Günay, son 5 yılda getirilen eserlerin ABD, İngiltere, Avusturya, Almanya, Birleşik Arap Emirlikleri, İsviçre, Hırvatistan ve Sırbistan'dan alındığını, yakında Bulgaristan'dan getirecekleri eserlerle sayının 4 binin üzerine çıkacağını dile getirdi.
Türkiye'nin bu gayretini UNESCO'nun da dikkate aldığını belirten Günay, bu çerçevede kasımda Gaziantep'te, yasa dışı yollarla çıkarılan eserlerin ait oldukları ülkelere gelmesi konusunda sempozyum düzenleyeceklerini bildirdi.
Günay, haziran ayından bu yana UNESCO'nun bu konudaki bir komitesinin de başkan yardımcılığı görevini yaptıklarını belirtti.
''TROYA, ANTİK ÇAĞLARIN İSTANBUL'U''
Türkiye'ye getirdikleri eserler arasında çok değerli olanların bulunduğunu ifade eden Günay, şöyle konuştu:
''Bu getirdiğimiz eserler de çok önemli. Bunlar Troya kökenli. Troya, Homeros'un İlyada'sında geçen, bir anlamda 'antik çağların İstanbul'u' diyebileceğimiz bir şehir. 9 kez yıkılıp yeniden yapılmış. Bunlar, Troya'nın 2. dönemine ait olduğu söylenen eserler. Eserler, Alman arkeolog Schliemann tarafından yapılan kazılarda ortaya çıkarılmış. O sırada hafirler (ilk kazıcılar) tarafından birçok eser yağmalanmış ve dünyaya çıkarılmış. Bunların bir kısmı Almanya'daydı, savaş sırasında da Rusya'ya gitmiş. Troya kazılarından çıkanların bazıları şu anda Puşkin Müzesi'nde sergileniyor. Biz onları da almak için yoğun çaba gösteriyoruz.''
Kültür Varlıkları Genel Müdürlüğü Kaçakçılıkla Mücadele Şubesi çalışanlarının, 2009'da yaptıkları incelemeler sırasında Penn Müzesi'nin yayınlarında Troya kökenli olması ihtimali bulunan eserlerle karşılaştıklarını anlatan Günay, müzenin, bunları 1966'da yasal yollarla aldığını ancak eserlerin çıkışının yasa dışı olduğunu belirtti.
Arkeoloji etiğine çok önem veren Penn Müzesi'nin, müzakereler sonucunda herhangi bedel talep etmeden, sadece işbirliği isteğiyle eserleri Türkiye'ye iade ettiğini bildiren Günay, müze, kültür, arkeoloji etiğine sahip tüm müze ve kurumlarla işbirliği yapabileceklerini, bu eserlerin insanlığın ortak mirası olduğunu vurguladı.
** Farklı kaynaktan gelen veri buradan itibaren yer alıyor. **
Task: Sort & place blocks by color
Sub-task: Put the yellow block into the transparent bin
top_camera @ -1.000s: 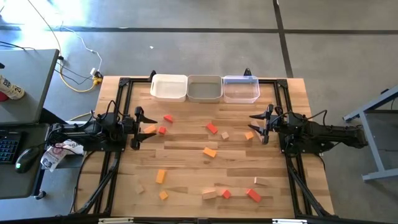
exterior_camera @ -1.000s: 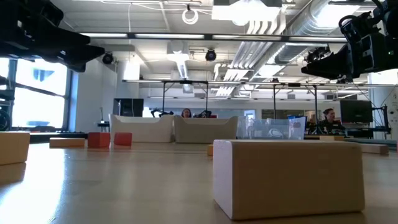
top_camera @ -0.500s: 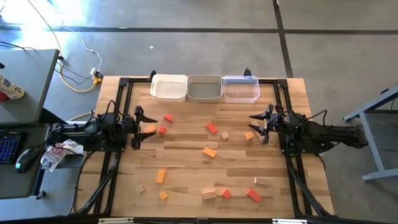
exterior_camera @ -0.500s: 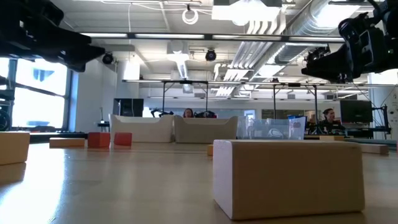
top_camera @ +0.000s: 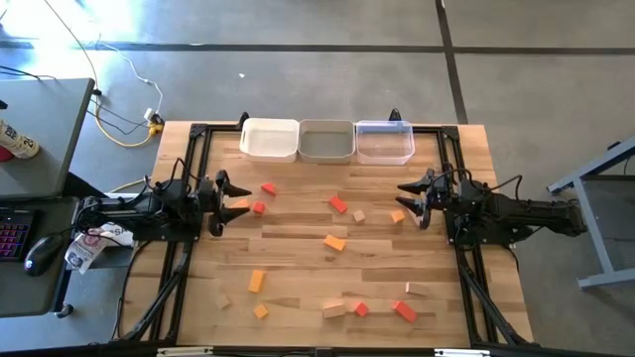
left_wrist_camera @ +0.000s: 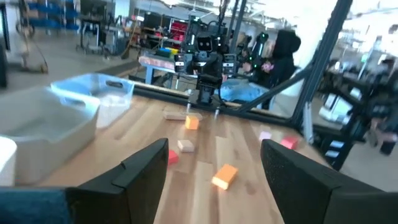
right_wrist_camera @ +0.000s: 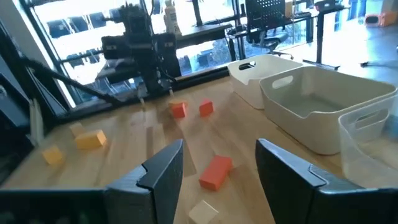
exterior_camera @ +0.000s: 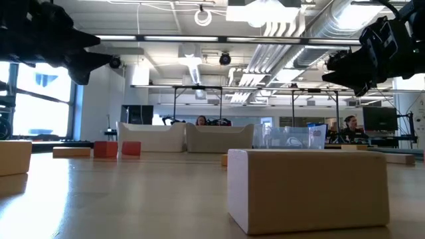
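Small wooden blocks lie flat and scattered over the table: red ones (top_camera: 268,187) (top_camera: 338,204) (top_camera: 404,310), orange ones (top_camera: 334,241) (top_camera: 257,281) and pale ones (top_camera: 420,290) (top_camera: 333,310). My left gripper (top_camera: 230,195) hangs level above the table's left side, open, with nothing between its fingers (left_wrist_camera: 214,149). My right gripper (top_camera: 405,196) hangs level above the right side, facing it, also open (right_wrist_camera: 219,148). An orange block (top_camera: 397,214) lies on the table just below it.
Three bins stand in a row at the far edge: white (top_camera: 270,139), grey (top_camera: 326,141) and clear (top_camera: 384,142). A pale block (exterior_camera: 309,189) lies near the front edge. People sit in the room beyond the table. A desk stands to the left of the table.
Both grippers have stayed in place above the table and rolled about their own pointing line, so their fingers stand at a different slant than before. No block has moved.
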You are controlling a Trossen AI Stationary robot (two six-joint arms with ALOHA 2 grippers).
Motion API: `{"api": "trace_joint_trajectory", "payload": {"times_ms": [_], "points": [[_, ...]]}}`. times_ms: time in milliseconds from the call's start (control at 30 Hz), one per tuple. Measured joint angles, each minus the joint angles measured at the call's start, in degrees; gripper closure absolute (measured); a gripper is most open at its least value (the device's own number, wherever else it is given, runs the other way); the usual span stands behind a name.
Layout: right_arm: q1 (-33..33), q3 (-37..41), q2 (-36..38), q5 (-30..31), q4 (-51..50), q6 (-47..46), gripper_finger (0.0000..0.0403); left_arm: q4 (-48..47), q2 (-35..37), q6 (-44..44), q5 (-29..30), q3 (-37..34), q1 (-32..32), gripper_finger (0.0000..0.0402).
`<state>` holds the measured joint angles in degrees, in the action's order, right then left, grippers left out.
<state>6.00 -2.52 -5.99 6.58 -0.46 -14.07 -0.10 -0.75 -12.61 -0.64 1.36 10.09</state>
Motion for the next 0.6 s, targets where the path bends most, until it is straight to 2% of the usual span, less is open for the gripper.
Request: {"api": "trace_joint_trajectory", "payload": {"times_ms": [100,267,467,600], "points": [[0.02,-0.01,0.01,-0.04,1.68,-6.63,0.0214,0.13,0.01,-3.43,-0.01,-0.01,0.0,0.0156],[-0.03,-0.01,0.01,-1.06,4.32,-10.87,0.0214,1.5,-0.01,-3.73,0.0,-0.01,0.0,0.0156],[-0.03,-0.03,0.01,-2.0,5.08,-11.58,0.0214,3.85,0.02,-3.73,2.22,-0.01,0.02,0.0156],[-0.05,-0.03,0.01,0.62,5.78,-11.53,0.0214,3.93,0.02,-3.73,3.41,0.01,0.02,0.0156]]}}
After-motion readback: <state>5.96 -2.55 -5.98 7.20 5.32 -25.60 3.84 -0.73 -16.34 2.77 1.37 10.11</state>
Eserlerin 1 Eylül Dünya Barış Günü'nde Türkiye'ye getirildiğini bildiren Günay, yurt dışına kaçırılan eserlerin iadesi konusunda kendilerine yardımcı olan Dışişleri, İçişleri ve Adalet bakanlıkları ile TİKA Başkanlığı'na teşekkür etti.
Bakan Günay, ''Sayın Başbakan da bir antik heykeli aldı, uçağında getirdi. Bütün bu işbirliği bizim işimizi ve dünyanın kültürel gelişmesini kolaylaştırıyor. Emek veren, tarihini, toprağını seven herkese teşekkür ediyorum'' diye konuştu.
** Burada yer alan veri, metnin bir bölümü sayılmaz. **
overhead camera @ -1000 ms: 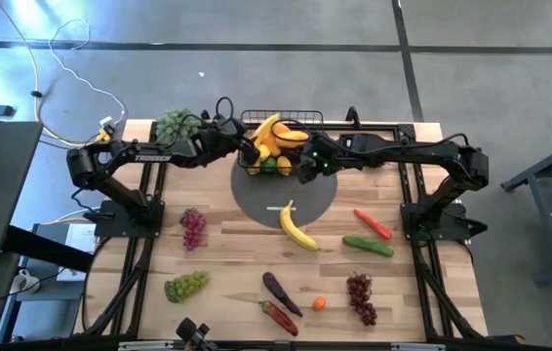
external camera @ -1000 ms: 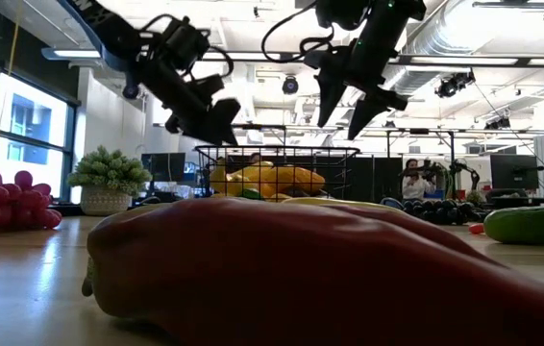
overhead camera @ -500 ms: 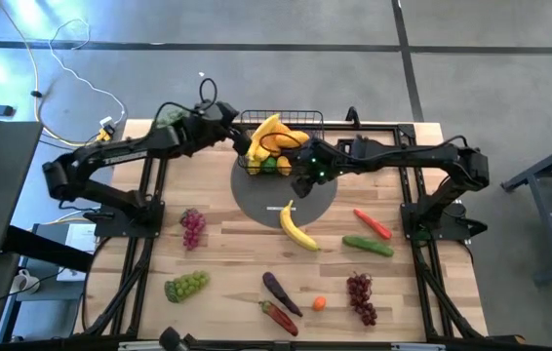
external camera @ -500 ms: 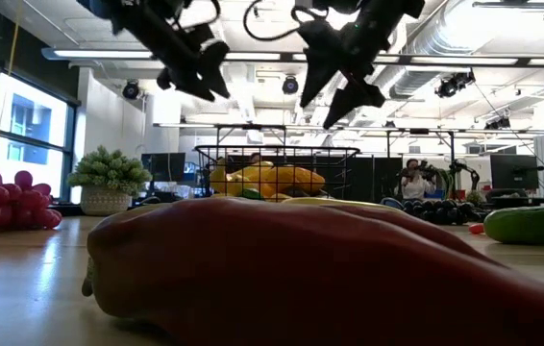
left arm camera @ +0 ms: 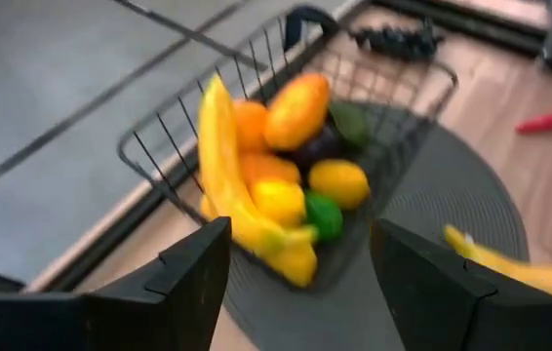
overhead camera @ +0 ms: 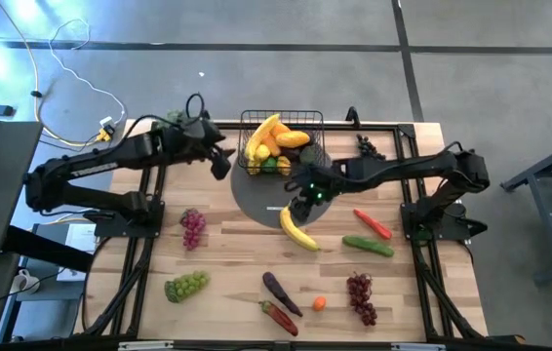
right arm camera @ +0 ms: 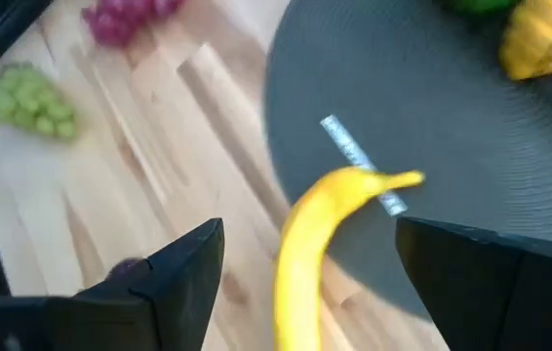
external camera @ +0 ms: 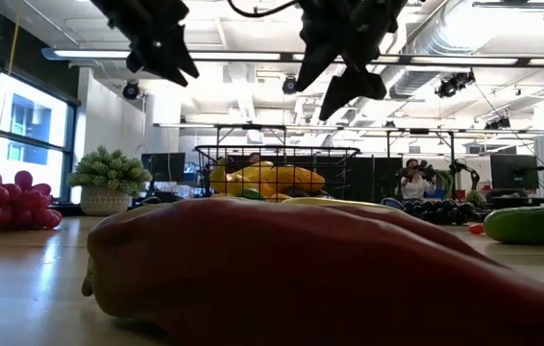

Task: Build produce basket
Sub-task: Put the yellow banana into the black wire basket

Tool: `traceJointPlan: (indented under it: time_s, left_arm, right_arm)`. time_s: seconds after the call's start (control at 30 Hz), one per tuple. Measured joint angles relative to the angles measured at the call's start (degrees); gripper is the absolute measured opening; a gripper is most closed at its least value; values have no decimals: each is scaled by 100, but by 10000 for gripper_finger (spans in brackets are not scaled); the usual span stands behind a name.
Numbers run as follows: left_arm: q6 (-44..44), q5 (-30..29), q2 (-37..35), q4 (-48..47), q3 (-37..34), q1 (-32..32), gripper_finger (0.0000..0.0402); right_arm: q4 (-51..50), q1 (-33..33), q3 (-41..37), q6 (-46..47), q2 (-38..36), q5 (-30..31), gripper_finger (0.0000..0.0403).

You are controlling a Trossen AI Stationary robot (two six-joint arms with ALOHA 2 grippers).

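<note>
I am looking at the black wire-mesh rectangular basket, its open-grid sides heaped with smooth yellow bananas and orange mangoes, sitting on the flat dark grey round ribbed mat just beyond my right gripper. That gripper is hovering wide open and empty over a loose curved yellow banana, lying lengthwise from mat edge onto wood. My left gripper is hanging open, empty, beside the basket.

Black wire basket holds yellow and orange produce on a grey mat.
</note>
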Motion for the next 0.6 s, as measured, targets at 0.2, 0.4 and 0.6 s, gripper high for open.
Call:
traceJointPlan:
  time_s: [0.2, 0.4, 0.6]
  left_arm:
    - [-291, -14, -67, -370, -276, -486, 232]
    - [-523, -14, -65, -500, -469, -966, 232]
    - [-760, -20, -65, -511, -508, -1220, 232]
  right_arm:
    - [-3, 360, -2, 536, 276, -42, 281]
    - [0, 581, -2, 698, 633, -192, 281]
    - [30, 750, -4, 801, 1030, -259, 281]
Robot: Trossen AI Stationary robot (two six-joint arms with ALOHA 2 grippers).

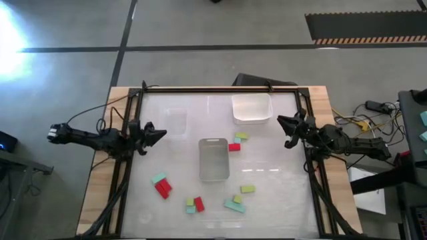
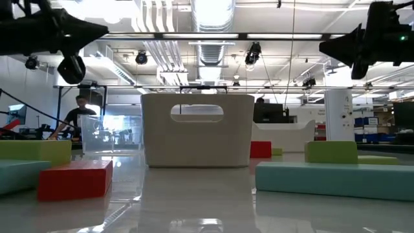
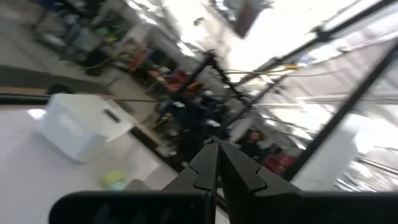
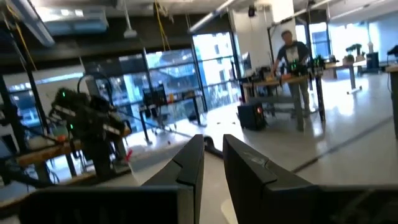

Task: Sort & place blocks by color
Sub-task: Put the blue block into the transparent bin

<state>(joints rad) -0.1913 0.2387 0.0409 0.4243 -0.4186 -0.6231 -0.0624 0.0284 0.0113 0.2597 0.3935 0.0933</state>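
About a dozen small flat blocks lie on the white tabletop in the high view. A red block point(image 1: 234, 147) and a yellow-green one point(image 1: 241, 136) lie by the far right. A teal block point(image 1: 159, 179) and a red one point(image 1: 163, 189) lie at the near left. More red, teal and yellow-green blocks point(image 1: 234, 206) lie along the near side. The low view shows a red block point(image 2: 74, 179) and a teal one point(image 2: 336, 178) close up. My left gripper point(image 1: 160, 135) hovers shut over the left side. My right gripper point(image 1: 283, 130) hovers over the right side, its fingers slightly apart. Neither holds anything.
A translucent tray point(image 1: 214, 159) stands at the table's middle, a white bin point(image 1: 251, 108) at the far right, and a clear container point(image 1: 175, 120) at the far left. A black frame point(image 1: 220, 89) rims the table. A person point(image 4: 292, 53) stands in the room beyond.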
TAKILAR, TROYA MÜZESİ'NDE SERGİLENECEK
Troya Müzesi'nin projelerinin tamamlandığını, uygulama ihalesini de bu yıl dolmadan yapacaklarını dile getiren Günay, Anadolu Medeniyetleri Müzesi'nde sergilenecek takıların, tamamlandıktan sonra Troya Müzesi'nde teşhir edileceğini bildirdi.
Bakan Günay, ''Osmanlı Devleti, o zaman kaçırılan eserleri istemek için bir mahkeme açmış. İlk olarak da Troya eserlerini istemiş'' şeklindeki hatırlatma üzerine de şunları kaydetti:
''Biraz dokunaklı olmaya başladı. Osmanlı'nın da iade için ilk yargı konusu yaptığı objeler bunlar. Biz böylece tarihsel bir davayı bugün bir bölümüyle, daha dışarıda Troya eserleri var... Bize bu vatanı emanet eden herkesin, dün ve bugün toprağa verdiğimiz çocuklarımızın da umuyorum ki ruhu şad oluyordur. Çünkü biz toprağın altına ve üstüne sahip çıkmaya çalışıyoruz.''
Öte yandan, Kültür ve Turizm Bakanlığı ile Penn Müzesi arasında yapılan protokol kapsamında başlayan işbirliğinin, 2016'da Gordion kökenli eserlerin sergilenmek amacıyla bu müzeye gönderilmesiyle devam edeceği bildirildi.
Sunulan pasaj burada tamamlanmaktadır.